#### Task item
When a line below contains the string "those", show that line.
*** Records for this exercise
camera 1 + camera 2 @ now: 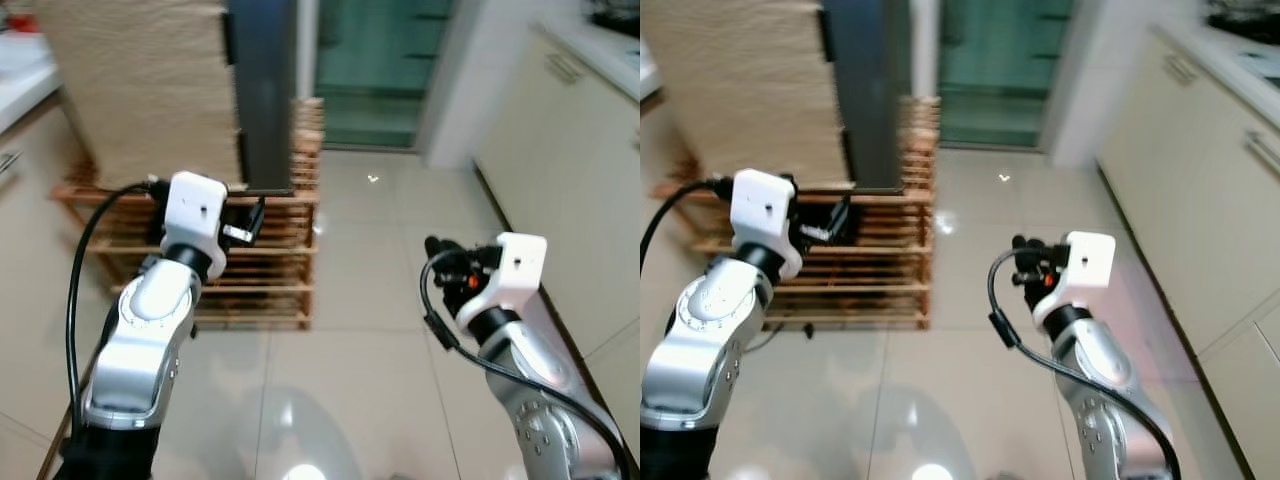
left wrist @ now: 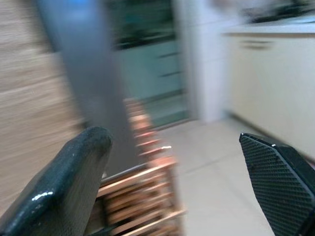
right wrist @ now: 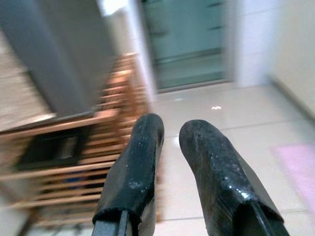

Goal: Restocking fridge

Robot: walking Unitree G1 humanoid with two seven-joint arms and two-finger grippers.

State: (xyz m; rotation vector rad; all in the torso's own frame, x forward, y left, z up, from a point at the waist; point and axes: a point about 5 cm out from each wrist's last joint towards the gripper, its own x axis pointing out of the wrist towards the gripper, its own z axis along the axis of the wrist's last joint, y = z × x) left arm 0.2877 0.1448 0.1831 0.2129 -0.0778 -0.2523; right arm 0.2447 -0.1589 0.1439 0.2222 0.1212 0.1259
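Left gripper (image 2: 172, 187) spread wide, raised just before wooden slatted rack (image 1: 265, 255). Right gripper (image 3: 170, 147) nearly pressed together, holding nothing, over glossy tiled floor (image 1: 380, 300) right of that rack. Fridge (image 1: 262, 90), dark and tall, standing on the rack.

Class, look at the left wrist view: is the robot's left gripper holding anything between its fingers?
No: the left gripper stands open, its two black fingers wide apart with only the floor and the wooden rack seen between them.
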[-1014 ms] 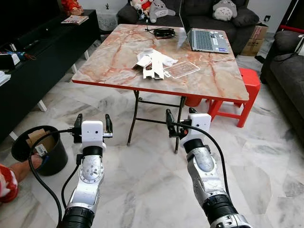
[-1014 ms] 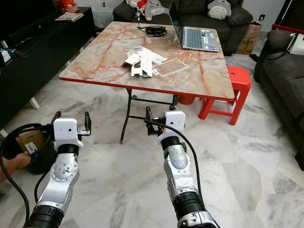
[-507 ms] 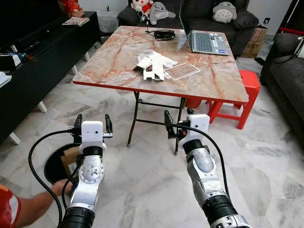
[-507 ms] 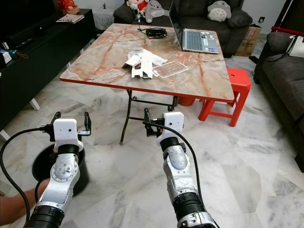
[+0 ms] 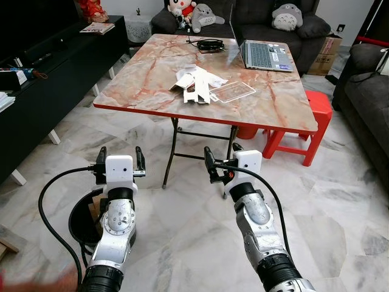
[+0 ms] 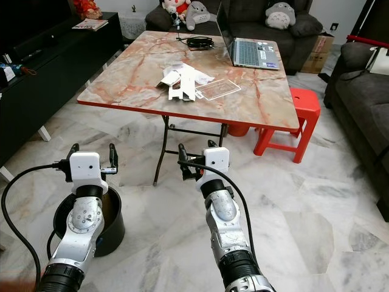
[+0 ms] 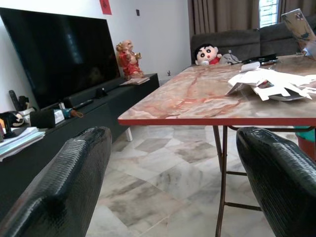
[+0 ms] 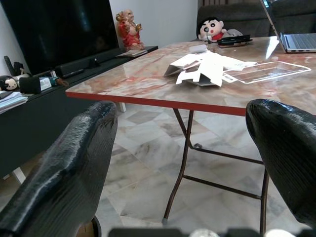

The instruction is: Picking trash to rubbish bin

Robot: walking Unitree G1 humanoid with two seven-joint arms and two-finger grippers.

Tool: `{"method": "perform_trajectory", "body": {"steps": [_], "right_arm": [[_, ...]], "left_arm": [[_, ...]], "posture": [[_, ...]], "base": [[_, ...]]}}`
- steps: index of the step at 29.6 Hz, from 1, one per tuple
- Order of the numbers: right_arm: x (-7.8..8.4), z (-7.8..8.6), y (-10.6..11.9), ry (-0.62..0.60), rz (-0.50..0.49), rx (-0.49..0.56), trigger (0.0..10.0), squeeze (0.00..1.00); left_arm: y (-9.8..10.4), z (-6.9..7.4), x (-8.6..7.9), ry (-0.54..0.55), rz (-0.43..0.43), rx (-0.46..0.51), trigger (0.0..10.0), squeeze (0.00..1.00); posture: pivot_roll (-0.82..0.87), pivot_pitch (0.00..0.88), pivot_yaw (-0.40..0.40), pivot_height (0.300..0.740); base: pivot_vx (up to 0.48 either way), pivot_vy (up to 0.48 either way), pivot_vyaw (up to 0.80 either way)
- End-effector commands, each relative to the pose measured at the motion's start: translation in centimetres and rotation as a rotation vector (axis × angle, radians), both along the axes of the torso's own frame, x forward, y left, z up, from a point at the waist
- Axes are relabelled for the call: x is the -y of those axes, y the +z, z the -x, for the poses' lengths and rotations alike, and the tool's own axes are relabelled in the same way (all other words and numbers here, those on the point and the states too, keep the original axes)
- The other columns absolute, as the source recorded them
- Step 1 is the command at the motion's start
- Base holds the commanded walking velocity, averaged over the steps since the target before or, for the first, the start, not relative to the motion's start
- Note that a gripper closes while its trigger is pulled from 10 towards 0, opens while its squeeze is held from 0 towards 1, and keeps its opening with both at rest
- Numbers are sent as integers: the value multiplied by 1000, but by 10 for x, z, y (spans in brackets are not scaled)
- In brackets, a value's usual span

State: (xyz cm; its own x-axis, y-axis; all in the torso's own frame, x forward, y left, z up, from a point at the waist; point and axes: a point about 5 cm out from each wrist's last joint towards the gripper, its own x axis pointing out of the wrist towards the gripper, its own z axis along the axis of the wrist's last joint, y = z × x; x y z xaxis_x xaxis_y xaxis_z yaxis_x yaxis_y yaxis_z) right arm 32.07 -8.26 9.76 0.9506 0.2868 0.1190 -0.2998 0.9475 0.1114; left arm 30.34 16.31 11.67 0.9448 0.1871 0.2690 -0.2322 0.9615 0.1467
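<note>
Trash (image 5: 199, 83), white card scraps, lies mid-table (image 5: 152, 91); the bin (image 6: 112, 222) sits under the left gripper (image 5: 119, 163). Both it and the right gripper (image 5: 219, 163) gape empty, so the robot should step closer, squaring to the table edge.

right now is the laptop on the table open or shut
Open: the laptop on the table has its screen raised and its keyboard showing.

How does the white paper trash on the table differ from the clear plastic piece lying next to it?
The white paper trash is opaque, and it is several crumpled and folded pieces in a loose pile. The clear plastic piece is see-through, so the marble pattern shows through it, and it is one flat rectangle. The paper pile stands up a little; the plastic lies low. Both rest on the marble table, side by side near its middle.
</note>
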Motion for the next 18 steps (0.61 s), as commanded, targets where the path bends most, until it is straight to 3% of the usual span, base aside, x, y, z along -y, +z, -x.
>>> {"method": "perform_trajectory", "body": {"steps": [1, 18], "right_arm": [[-1, -2, 7, 11, -4, 22, 10000, 0], [3, -5, 13, 2, -8, 41, 10000, 0]], "left_arm": [[2, 0, 0, 9, 8, 1, 10000, 0], [5, -4, 5, -4, 14, 8, 10000, 0]], "posture": [[17, 0, -41, 740], [-2, 0, -35, 740]], "base": [[0, 0, 0], [0, 0, 0]]}}
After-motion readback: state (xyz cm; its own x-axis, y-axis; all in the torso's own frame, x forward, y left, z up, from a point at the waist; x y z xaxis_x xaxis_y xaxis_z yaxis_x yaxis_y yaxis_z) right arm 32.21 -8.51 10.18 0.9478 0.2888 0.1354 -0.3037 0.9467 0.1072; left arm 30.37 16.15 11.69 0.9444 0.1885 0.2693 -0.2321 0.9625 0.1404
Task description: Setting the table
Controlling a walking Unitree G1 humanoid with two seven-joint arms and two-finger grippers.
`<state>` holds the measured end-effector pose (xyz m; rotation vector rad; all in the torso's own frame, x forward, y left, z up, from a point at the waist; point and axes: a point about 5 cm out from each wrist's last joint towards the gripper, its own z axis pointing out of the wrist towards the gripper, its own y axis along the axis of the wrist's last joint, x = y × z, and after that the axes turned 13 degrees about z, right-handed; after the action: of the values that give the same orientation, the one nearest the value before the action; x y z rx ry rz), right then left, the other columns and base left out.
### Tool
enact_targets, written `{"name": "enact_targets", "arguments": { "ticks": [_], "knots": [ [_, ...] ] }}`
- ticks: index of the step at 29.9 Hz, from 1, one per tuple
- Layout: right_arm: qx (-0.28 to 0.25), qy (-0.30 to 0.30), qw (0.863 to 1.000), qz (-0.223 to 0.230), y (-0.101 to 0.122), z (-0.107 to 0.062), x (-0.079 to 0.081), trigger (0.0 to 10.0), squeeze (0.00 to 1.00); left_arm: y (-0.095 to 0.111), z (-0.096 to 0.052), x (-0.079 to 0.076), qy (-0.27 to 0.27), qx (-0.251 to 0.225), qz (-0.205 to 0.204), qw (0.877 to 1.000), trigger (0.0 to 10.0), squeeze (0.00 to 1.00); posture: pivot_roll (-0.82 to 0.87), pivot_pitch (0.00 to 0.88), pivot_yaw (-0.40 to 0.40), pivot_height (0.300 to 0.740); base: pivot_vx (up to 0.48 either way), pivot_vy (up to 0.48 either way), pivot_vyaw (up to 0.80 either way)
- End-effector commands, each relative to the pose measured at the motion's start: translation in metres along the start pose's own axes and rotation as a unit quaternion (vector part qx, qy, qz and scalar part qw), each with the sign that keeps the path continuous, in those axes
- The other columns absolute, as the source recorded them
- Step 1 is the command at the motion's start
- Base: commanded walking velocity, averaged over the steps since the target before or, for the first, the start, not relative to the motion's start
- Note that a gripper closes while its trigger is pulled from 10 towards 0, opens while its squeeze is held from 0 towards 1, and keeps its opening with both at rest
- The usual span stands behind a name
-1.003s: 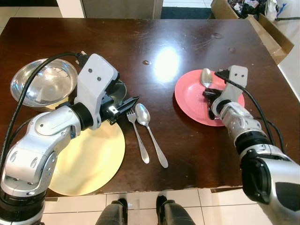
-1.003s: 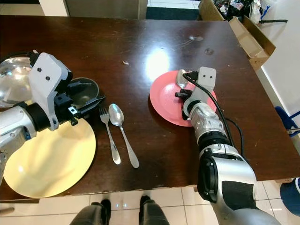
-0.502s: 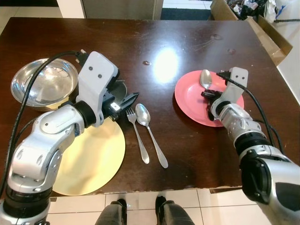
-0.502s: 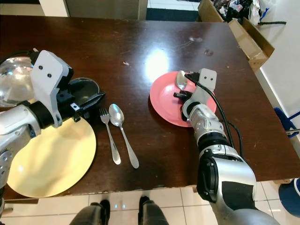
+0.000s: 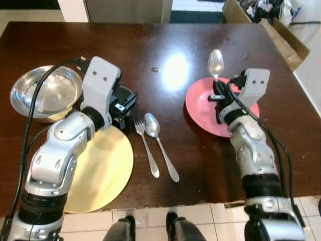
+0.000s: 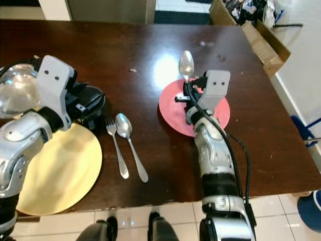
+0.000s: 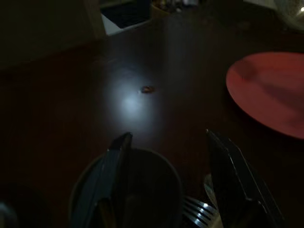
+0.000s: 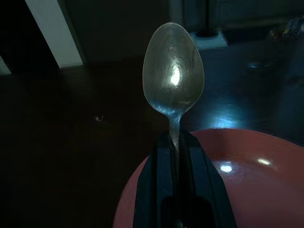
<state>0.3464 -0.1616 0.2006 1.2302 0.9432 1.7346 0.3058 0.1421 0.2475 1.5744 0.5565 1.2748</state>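
Yellow plate [image 5: 98, 173]: near left on the dark counter [image 5: 165, 40], unmoved, nothing on it.
Fork and second spoon: fork [image 5: 145, 148] and spoon [image 5: 159, 145] lie side by side just right of the yellow plate, as they did a second ago.
Left end effector [image 7: 166, 156]: fingers spread, empty, hovering over the small dark bowl [image 6: 90, 98]; it has drawn back from the fork toward that bowl.
Red plate [image 5: 200, 108]: right of centre, now bare.
Right end effector [image 8: 176, 156]: clenched on the handle of the lifted spoon [image 5: 215, 63], bowl end upright; a second ago this spoon lay on the red plate.
Steel bowl [image 5: 42, 93]: far left, untouched.
Meaning: spoon is picked and probably ready to be laid beside its plate.
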Motion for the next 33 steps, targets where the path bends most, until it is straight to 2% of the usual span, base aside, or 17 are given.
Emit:
{"name": "enact_targets", "arguments": {
  "ticks": [1,7,8,11,15,21,33],
  "knots": [
    [-0.023,-0.014,1.0,0.009,-0.007,-0.022,0.003,10.0,0.0,-0.007,-0.002,-0.001,0.026,0.007,-0.007,1.0,10.0,0.0,-0.08,0.062,0.025,0.74,0.0,0.0,0.0],
    [-0.02,-0.02,1.0,0.001,-0.008,-0.038,0.004,10.0,0.0,-0.012,-0.008,0.003,0.068,0.009,-0.02,0.997,10.0,0.0,-0.08,0.052,0.03,0.74,0.0,0.0,0.0],
    [-0.02,-0.02,1.0,0.001,-0.008,-0.038,0.004,10.0,0.0,-0.012,-0.008,0.003,0.068,0.009,-0.02,0.997,10.0,0.0,-0.08,0.052,0.03,0.74,0.0,0.0,0.0],
    [-0.014,-0.002,1.0,0.002,-0.008,-0.038,0.008,10.0,0.0,-0.024,-0.019,0.008,0.115,0.034,-0.012,0.993,10.0,0.0,-0.07,0.039,0.022,0.74,0.0,0.0,0.0],
    [-0.001,0.032,0.999,0.003,-0.007,-0.035,0.015,10.0,0.0,-0.033,-0.026,0.008,0.136,0.048,-0.002,0.99,10.0,0.0,-0.07,0.038,0.014,0.74,0.0,0.0,0.0],
    [0.024,0.085,0.996,0.003,-0.012,-0.042,0.032,10.0,0.0,-0.043,-0.03,-0.001,0.149,0.06,-0.017,0.987,10.0,0.0,-0.06,0.039,0.008,0.74,0.0,0.0,0.0],
    [0.038,0.1,0.994,0.022,-0.018,-0.05,0.04,10.0,0.0,-0.044,-0.032,-0.002,0.153,0.06,-0.005,0.986,10.0,0.0,-0.07,0.043,0.014,0.74,-0.393,0.0,0.0]
  ]
}}
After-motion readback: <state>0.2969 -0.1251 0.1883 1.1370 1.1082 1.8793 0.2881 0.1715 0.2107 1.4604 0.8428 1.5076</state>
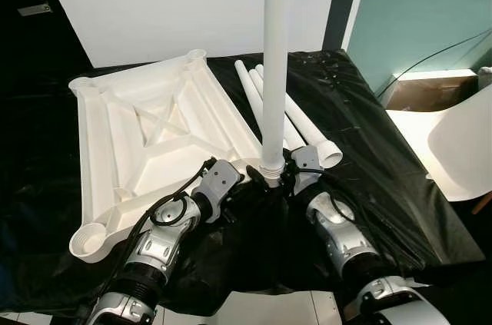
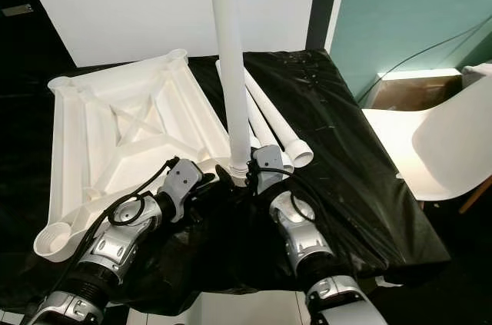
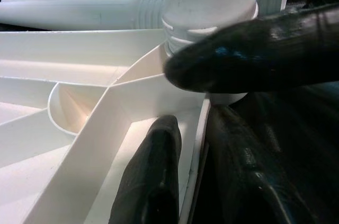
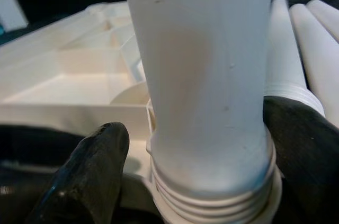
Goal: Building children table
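Observation:
The white tabletop (image 1: pixel 154 125) lies upside down on a black-covered surface. One white leg (image 1: pixel 274 56) stands upright in its near right corner socket, with thread rings (image 4: pixel 212 203) showing at its base. My left gripper (image 1: pixel 244 175) is shut on that corner of the tabletop: one finger (image 3: pixel 254 44) presses the socket just under the thread and the other (image 3: pixel 153 171) lies on an inner rib. My right gripper (image 1: pixel 283 175) straddles the leg's base. One of its fingers (image 4: pixel 296 139) touches the leg, while the other (image 4: pixel 98 171) stands slightly off it. Spare legs (image 1: pixel 304 121) lie beside the tabletop.
An empty corner socket (image 1: pixel 88 242) sits at the near left of the tabletop. A white chair (image 1: pixel 461 148) and a cardboard box (image 1: pixel 430 91) stand to the right of the black cover (image 1: pixel 384 187). A white panel (image 1: pixel 169 2) leans behind.

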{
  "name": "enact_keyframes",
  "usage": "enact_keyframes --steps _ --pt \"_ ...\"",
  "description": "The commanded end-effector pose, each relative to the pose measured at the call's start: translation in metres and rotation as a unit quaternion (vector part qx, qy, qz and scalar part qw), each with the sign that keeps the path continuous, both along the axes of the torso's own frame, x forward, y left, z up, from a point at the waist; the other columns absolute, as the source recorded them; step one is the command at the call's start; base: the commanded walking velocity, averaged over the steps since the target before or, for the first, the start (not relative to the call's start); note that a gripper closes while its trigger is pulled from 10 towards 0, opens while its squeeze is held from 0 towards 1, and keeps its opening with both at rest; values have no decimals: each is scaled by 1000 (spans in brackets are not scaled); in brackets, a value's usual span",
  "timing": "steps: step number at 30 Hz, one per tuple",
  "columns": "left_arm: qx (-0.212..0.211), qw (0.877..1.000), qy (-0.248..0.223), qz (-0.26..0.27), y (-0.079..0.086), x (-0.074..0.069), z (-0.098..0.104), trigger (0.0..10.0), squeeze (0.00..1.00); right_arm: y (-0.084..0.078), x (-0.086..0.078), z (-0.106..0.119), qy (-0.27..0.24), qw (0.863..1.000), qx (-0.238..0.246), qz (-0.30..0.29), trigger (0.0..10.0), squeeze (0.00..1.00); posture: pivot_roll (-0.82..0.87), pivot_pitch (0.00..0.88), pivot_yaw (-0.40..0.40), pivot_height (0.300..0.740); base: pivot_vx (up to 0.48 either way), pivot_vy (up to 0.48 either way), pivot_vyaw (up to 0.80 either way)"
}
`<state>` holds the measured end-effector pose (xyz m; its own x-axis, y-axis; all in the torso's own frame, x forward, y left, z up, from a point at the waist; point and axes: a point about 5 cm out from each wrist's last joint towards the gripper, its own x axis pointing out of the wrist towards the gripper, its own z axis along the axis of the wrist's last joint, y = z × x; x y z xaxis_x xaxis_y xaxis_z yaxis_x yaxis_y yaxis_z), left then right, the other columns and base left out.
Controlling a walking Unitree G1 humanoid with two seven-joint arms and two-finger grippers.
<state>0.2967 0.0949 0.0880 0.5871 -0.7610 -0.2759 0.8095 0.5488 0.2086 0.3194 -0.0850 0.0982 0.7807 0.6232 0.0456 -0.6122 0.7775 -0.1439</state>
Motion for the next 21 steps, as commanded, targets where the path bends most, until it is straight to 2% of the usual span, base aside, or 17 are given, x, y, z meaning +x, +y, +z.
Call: enact_keyframes --steps 1,8,10,11,12,13,14,17,20,21 --pt "27 997 67 -18 -3 -16 -31 10000 0 7 4 16 -36 998 -17 51 10000 0 17 0 2 740 0 0 0" --pt "27 997 65 -19 -4 -14 -29 10000 0 -10 17 33 -55 992 -64 96 10000 0 11 0 5 740 0 0 0" --pt "27 997 64 -19 -4 -13 -28 10000 0 -13 19 34 -52 990 -73 104 9647 0 9 0 6 740 0 0 0" --pt "26 997 63 -19 -4 -13 -28 10000 0 -14 20 34 -46 989 -84 110 5216 0 8 0 7 740 0 0 0" --pt "26 997 63 -19 -4 -13 -28 10000 0 -14 20 34 -46 989 -84 110 5216 0 8 0 7 740 0 0 0" --pt "26 997 63 -20 -5 -12 -27 10000 0 -16 21 32 -35 988 -95 115 0 0 6 0 10 740 0 0 0" --pt "27 997 62 -21 -5 -12 -27 10000 0 -19 21 28 -14 988 -98 121 0 0 10 0 10 740 0 0 0" --pt "27 998 62 -21 -5 -12 -27 10000 0 -20 21 25 2 988 -93 121 0 0 10 0 10 740 0 0 0" --pt "27 997 65 -21 -3 -13 -27 10000 0 -16 14 12 19 998 -26 50 0 0 23 0 6 740 0 0 0" --pt "27 997 65 -21 -3 -13 -27 10000 0 -16 14 12 19 998 -26 50 0 0 23 0 6 740 0 0 0"
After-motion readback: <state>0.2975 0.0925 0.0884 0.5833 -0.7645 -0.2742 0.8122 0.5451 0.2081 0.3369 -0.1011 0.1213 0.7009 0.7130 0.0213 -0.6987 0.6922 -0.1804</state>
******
#### Answer box
- Axes are relabelled for the call: x is the -y of those axes, y the +z, z the -x, for the poses' lengths and rotations alike, and the tool's own axes are relabelled in the same way (all other words and numbers here, those on the point and the states too, keep the original axes)
- End-effector commands, each relative to the pose measured at the motion's start: translation in metres along the start pose's own axes and rotation as a unit quaternion (vector part qx, qy, qz and scalar part qw), each with the sign that keeps the path continuous, in those axes

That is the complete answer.